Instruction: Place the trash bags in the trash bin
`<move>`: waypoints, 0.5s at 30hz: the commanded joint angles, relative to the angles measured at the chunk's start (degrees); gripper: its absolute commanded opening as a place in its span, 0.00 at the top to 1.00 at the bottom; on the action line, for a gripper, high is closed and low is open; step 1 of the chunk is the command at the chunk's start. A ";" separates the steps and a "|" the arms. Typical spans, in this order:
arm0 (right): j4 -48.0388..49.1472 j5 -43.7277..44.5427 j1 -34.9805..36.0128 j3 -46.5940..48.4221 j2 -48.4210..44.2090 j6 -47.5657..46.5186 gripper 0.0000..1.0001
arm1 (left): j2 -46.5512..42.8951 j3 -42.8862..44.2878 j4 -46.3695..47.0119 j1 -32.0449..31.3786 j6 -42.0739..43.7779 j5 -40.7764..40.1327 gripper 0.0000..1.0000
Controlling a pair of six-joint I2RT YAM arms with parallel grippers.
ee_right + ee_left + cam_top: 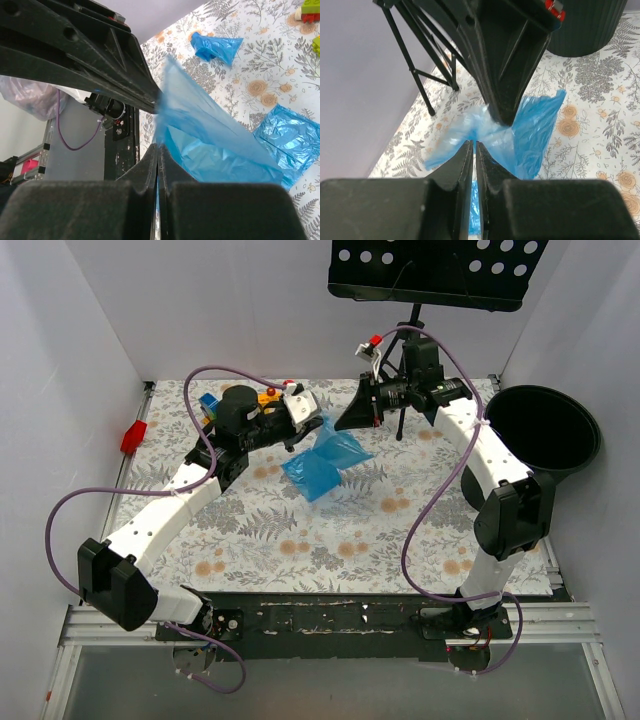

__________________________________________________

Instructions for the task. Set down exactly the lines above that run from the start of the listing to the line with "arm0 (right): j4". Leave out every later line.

Exercise solution.
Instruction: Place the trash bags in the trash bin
`<move>`: waypoints, 0.5s at 30hz: the commanded joint angles, relative to the angles measured at the chunk's start (degrees); gripper: its absolute commanded opening as a place in its span, 0.00 at the top to 1.00 at the bottom; on the action line, for a gripper, high is closed and low is open; step 1 of the chunk is the command at the chunk's start. A ";" separates the steps and a "|" the arms. Typical spans, in this order:
arm0 (right): j4 -48.0388..49.1472 j5 -43.7277..44.5427 j1 -34.9805..36.0128 j3 -46.5940..48.4221 j2 -48.4210..44.2090 j6 -47.5657..46.5186 gripper 0.0000..1.0001

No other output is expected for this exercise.